KENSINGTON — Mayor Tracey Furman and the four-member Town Council have voiced their support for a proposed development near the intersection of Connecticut and Knowles Avenues. The development, Knowles Manor Senior Center, will be an independent-living facility for persons over the age of 62 with over 120 apartments.
At the September monthly meeting of the Mayor and Council, Donald Tucker, principal of Environmental Design Group (EDG), the developing firm, and his son, Michael, an associate with EDG, visited to outline plans for the facility and the steps the firm had taken to address public concerns.
“Affordable housing for seniors down county has been a priority for Montgomery County for many years,” Donald Tucker said. “The challenge has always been finding a location. A good senior community is one that’s convenient to transportation and other facilities such as shopping. [The Knowles Avenue location] has a number of convenient transportation and shopping options for seniors.”
Tucker said the firm had reduced the size of the project by 24 percent in response to concerns expressed by Kensington’s Development Review Board about the height of the development.
“This is a stretch for us, but it’s a stretch we’re willing to make with the active support of Kensington,” Tucker said.
“We can’t build more parking – there’s just no room – so we’re showing the same parking proposal that we showed in August, with 62 spots,” said Michael Tucker. “Having less units makes it easier to have a one-to-two parking ratio. We’re open to additional traffic mitigation. We’re also interested in operating a rideshare van, which we could purchase. We’re prepared, as much as possible, to implement traffic restrictions, should that be what the community wants. A restriction on left turn in and left turn out is something that we’re prepared to do.”
Tucker said that the firm would be willing to facilitate residents’ use of Ride On buses, which stop near the proposed development site.
Furman and the Council voiced their support for the project and the proposed changes.

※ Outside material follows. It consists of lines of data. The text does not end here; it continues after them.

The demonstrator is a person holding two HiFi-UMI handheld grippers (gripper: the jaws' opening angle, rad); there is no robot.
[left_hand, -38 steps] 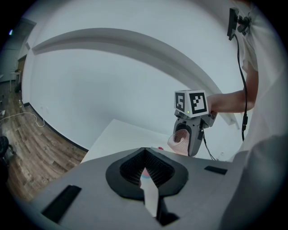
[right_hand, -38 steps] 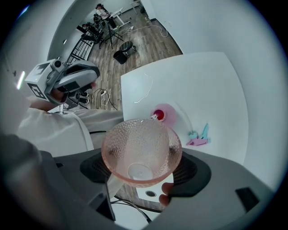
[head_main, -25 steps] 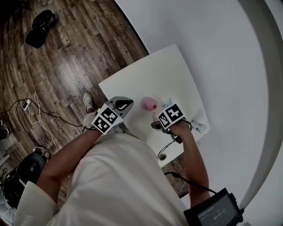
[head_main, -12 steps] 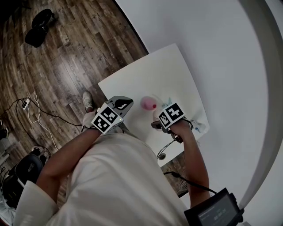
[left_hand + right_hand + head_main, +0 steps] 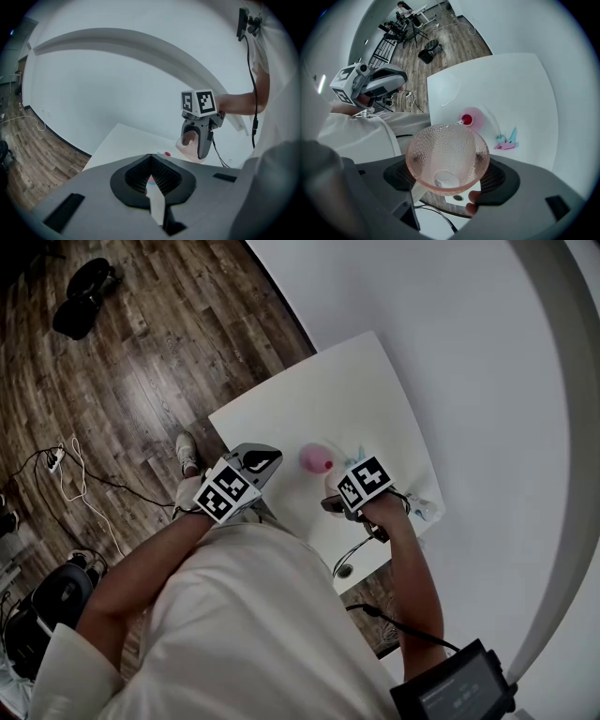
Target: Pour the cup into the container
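Note:
My right gripper [image 5: 447,164] is shut on a pink dimpled glass cup [image 5: 447,157], whose mouth faces the camera and which looks empty. Beyond the cup, a low pink container [image 5: 471,117] with a red ball [image 5: 467,119] in it sits on the white table [image 5: 511,89]. In the head view the container [image 5: 315,459] lies just left of the right gripper [image 5: 334,503]. My left gripper [image 5: 255,465] hovers at the table's near left edge, shut with nothing in it. From the left gripper view the right gripper [image 5: 200,140] hangs over the table with the cup [image 5: 187,139].
A small teal and pink object [image 5: 507,141] lies on the table to the right of the container. The table stands against a white curved wall [image 5: 450,352]. Cables [image 5: 75,479] and dark gear [image 5: 82,298] lie on the wooden floor to the left.
The right gripper with the cup has shifted only a touch. The left gripper and the container have stayed put.

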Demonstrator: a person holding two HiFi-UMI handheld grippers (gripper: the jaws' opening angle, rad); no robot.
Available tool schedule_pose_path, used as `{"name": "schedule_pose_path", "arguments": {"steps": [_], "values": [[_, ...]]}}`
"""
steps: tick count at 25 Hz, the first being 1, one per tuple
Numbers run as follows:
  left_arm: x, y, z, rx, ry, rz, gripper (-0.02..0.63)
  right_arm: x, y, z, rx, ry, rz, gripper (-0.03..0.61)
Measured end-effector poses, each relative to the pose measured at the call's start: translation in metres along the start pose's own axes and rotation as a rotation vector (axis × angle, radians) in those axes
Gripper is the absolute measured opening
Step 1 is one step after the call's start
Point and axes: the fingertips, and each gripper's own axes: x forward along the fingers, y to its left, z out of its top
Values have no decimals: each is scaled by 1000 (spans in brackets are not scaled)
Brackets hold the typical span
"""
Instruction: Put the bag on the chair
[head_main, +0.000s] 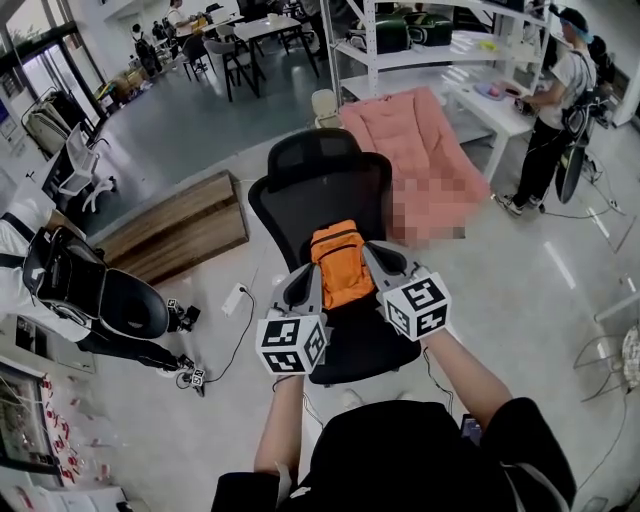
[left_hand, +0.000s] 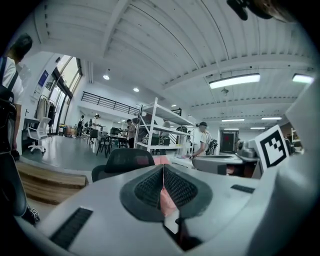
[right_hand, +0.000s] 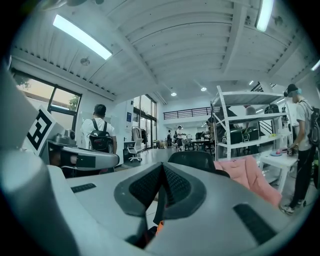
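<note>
Gripping the orange bag (head_main: 340, 265) from either side, the left gripper (head_main: 312, 275) and the right gripper (head_main: 370, 255) hold it upright over the seat of the black office chair (head_main: 318, 175), just in front of the backrest. Whether the bag's base touches the seat cannot be told from the head view.

The left gripper view shows its jaws pressed together on a thin fold of pinkish-orange bag fabric (left_hand: 167, 200) caught between the ribbed pads (left_hand: 150, 186). The right gripper view shows its jaws equally closed, pinching a dark strap (right_hand: 159, 202), with a scrap of orange showing below it.

As for print, each gripper carries a marker cube (head_main: 292, 343) with bold black-and-white square patterns on its faces; these are codes, not letters. The bag shows no readable label from above, only dark trim along its top and pocket. A blue sign (left_hand: 42, 78) hangs on the far wall by the windows, too small to read.

Beyond the chair, a pink cushion (head_main: 420, 160) lies beside white shelving (head_main: 400, 50), which holds dark cases. A low wooden platform (head_main: 175, 230) sits to the left of the chair, and a person (head_main: 555, 110) stands at a white table on the right.
</note>
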Motion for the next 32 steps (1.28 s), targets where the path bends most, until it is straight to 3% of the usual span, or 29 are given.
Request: {"name": "schedule_pose_path", "arguments": {"steps": [10, 32], "values": [[-8, -33, 3, -4, -10, 18, 12, -31, -11, 6, -5, -9, 7, 2], [-18, -51, 2, -2, -9, 45, 12, -50, -16, 10, -6, -18, 13, 2]]}}
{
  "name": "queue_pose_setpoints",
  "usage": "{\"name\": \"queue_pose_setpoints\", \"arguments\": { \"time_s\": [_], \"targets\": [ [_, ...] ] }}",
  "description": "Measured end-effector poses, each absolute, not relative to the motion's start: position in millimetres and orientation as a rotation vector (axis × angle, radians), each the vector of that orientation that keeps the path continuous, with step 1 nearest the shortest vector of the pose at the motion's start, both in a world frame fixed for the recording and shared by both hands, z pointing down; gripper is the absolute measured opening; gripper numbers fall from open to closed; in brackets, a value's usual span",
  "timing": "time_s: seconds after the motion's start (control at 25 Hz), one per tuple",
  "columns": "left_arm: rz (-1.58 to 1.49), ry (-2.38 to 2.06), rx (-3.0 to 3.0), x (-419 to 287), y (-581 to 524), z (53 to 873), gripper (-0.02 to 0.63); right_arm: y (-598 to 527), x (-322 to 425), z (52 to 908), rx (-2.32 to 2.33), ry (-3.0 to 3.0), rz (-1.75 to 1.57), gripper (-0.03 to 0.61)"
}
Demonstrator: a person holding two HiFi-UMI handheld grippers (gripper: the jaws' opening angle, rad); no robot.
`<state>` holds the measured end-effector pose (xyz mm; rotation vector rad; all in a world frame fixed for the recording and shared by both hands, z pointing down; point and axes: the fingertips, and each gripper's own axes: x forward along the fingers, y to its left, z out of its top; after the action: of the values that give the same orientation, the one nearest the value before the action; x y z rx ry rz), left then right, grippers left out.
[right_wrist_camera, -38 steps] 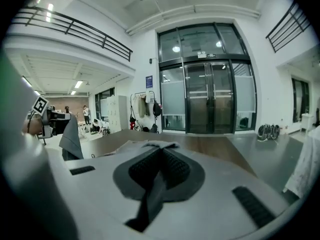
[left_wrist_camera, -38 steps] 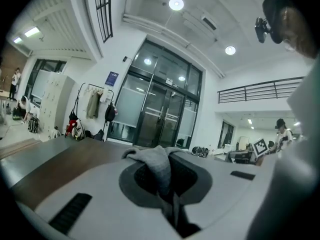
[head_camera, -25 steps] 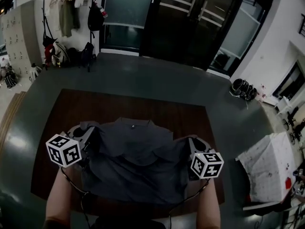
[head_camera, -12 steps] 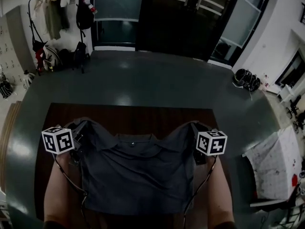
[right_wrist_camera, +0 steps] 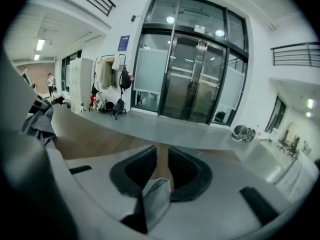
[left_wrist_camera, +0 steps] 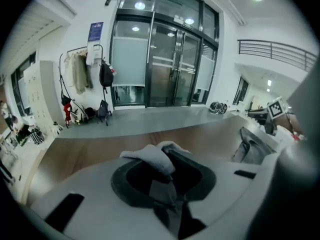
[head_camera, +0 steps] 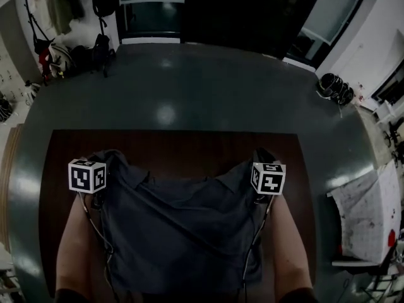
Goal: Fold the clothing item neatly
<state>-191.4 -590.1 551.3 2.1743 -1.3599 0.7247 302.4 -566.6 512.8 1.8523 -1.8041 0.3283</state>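
Observation:
A dark grey shirt (head_camera: 183, 226) lies spread on the brown table (head_camera: 183, 149), reaching from its middle back to my body. My left gripper (head_camera: 103, 160) is at the shirt's far left corner. A pale fold of the cloth (left_wrist_camera: 150, 159) lies over one jaw and down into the gap of the left gripper (left_wrist_camera: 167, 156), whose jaws are opening. My right gripper (head_camera: 262, 155) is at the far right corner. In its own view the right gripper (right_wrist_camera: 162, 166) is opening too. Table wood shows between its pads, and a tongue of shirt cloth (right_wrist_camera: 156, 199) rests at their base.
Beyond the table is grey floor up to dark glass doors (right_wrist_camera: 190, 79). A coat rack with clothes and bags (head_camera: 57, 17) stands far left, shoes (head_camera: 334, 88) far right. A white-covered table (head_camera: 363, 213) is at my right.
Both grippers have moved apart and away from me with the shirt's corners, so the shirt now lies stretched wider and flatter. My view has tipped further down onto the table.

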Motion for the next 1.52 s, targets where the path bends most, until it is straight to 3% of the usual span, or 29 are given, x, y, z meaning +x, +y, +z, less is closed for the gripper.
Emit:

“This project has been a challenge for us, not because of its use, but because of the property’s location,” Furman said. “The intersection of Knowles and Connecticut has been on the County and State’s ‘failed’ list for many years and the one solution that’s been offered is the Summit Avenue extension. The planning board supports the project, but we must continue to lobby the County Council to keep the project funded in the CIP. The Kensington Manor Apartments will have lower trips than an unrestricted-age apartment, so we welcome them to the neighborhood. With the developers’ willingness to lower the building to under 60 feet as outlined in our sector plan, this makes the project more appealing to us and the surrounding community.”